Gracias a todo esto, en 2012 pudimos verlo en Madrid después de casi 20 años en el YouFest, el llamado festival de la generación YouTube, donde incluso presentó una par de nuevas canciones, Ligth Out y Superman, pertenecientes a un disco que nunca vio la luz.

A partir de este fenómeno se puso de moda de nuevo rescatar a esas viejas glorias de los 80, y se organizaron cientos de festivales y conciertos por todo el mundo. De hecho, gente como Belinda Carlisle o Jason Donovan aprovecharon también la oportunidad para renacer con bastante éxito, aunque no tanto como el amigo Rick.

Una nueva oportunidad

Tras estas multitudinarias giras nostálgicas con otros compañeros de éxitos ochenteros, Rick lanzó un disco de versiones de canciones clásicas del pop, soul y R&B  llamado Portrait, donde derrochaba vozarrón y buen gusto (su versión de Close to you de The Carpenter es espectacular), un disco con el que tras más de 20 años volvía a las listas de éxito de UK, y que le animó a volver a meterse en el estudio y grabar un nuevo álbum.

Su álbum 50, publicado hace dos años, vendió más de 300.000 copias, llegando a ser uno de los álbumes más vendidos de 2016, consiguiendo además más de 20 millones de escuchas en todo el mundo en Spotify. Parece por tanto, que lo de vieja gloria va quedando atrás. Un disco que devolvió de nuevo a ese Rick de sonidos negros, que nos sorprendió componiendo, cantando  y tocando absolutamente todos los instrumentos, y que nos mostró una faceta mucho más espiritual que en otro trabajos. «Un disco de agradecimiento a todos los que llevan años escuchando mi música«, según sus propias palabras.
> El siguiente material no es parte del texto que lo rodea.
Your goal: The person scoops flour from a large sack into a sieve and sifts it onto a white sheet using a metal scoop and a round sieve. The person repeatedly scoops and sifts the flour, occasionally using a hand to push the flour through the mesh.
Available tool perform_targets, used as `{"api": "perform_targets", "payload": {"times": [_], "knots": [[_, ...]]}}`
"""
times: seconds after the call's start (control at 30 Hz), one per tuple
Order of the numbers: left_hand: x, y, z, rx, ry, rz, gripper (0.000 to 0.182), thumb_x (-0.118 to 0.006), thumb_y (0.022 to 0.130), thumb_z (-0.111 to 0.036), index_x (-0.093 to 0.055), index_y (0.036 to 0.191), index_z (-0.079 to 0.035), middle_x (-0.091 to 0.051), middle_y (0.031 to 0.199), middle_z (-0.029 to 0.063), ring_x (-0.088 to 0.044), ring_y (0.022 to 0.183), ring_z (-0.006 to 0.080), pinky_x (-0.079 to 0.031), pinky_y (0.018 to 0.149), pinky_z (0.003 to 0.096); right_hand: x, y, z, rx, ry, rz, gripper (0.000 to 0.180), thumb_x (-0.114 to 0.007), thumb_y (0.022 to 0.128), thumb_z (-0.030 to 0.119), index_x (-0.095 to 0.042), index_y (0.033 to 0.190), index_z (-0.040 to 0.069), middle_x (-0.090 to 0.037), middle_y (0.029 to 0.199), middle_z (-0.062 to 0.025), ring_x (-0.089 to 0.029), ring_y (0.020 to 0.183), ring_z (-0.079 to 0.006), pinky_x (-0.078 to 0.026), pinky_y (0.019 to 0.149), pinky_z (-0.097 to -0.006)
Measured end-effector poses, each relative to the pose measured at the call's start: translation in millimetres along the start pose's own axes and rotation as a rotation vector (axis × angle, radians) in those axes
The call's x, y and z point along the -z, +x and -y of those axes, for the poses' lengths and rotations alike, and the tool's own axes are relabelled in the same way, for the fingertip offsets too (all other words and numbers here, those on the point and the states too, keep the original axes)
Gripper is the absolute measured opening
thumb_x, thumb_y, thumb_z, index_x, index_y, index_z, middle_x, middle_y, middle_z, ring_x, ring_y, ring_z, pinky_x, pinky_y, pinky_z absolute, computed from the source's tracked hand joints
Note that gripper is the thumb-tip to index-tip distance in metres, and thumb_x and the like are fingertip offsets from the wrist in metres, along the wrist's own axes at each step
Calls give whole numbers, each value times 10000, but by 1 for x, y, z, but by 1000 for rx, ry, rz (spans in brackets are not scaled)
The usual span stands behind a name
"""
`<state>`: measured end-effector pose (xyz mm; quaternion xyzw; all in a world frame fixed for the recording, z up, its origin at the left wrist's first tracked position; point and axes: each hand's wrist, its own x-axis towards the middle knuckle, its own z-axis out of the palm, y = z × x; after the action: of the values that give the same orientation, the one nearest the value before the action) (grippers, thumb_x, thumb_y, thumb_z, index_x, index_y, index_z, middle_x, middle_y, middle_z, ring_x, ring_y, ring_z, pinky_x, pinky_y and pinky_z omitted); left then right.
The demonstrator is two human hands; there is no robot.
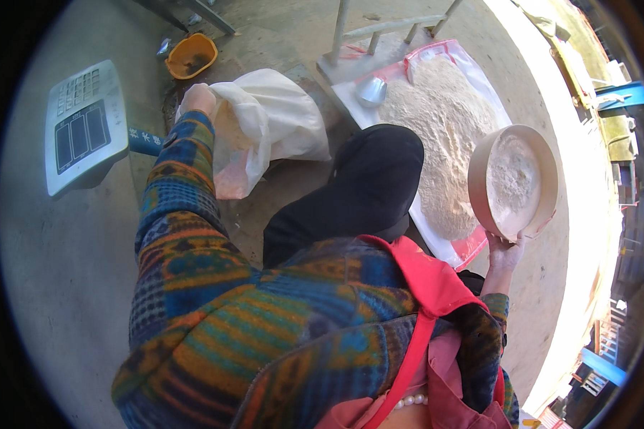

50 tiene más de 10 millones de escuchas en Gran Bretaña, 20 millones en todo el mundo, y sus singles tienen más de 12 millones de visualizaciones en YouTube. Como comentaba él mismo a la revista Enquire: «Katie Perry no tiene nada que temer, sigue siendo la reina, pero tampoco está mal lo mío, ¿no?«.

Beautiful Life

Este nuevo disco, Beautiful Life sigue el mismo camino, y cada una de las doce canciones han sido de nuevo compuestas, producidas , cantadas y tocadas por Rick.

Además, se agradece que un artista no se encasille, y sea capaz de mostrar en un disco toda la música que lleva dentro. Porque Rick Astley no se limita a explotar un género, sino que juega con toda aquello que le encanta: el gospel, el soul, el rock, la música disco… Su disco contiene hits de baile como Chic, temas más evocadores como Rise Up, pop pegadizo Try, y temas nostálgicos de su infancia como The Good Old Days. Temas que nos indican que su alma es negra, pero que también le gusta divertirse y divertir a los demás.

El álbum se editará con una portada icónica del fotógrafo británico Rankin, que sin duda refleja ese tono luminoso de su música, ese buen rollo de un tipo que es feliz haciendo canciones.  Su primer single Beautiful Life, es toda una declaración de intenciones.

Se agradece y mucho en esta época de canciones machistas, dramas insoportables, y protestas musicales continuas, que haya alguien que simplemente le cante a la vida y nos quiera hacer felices. Porque en Rick Astley, lo único negro es su voz.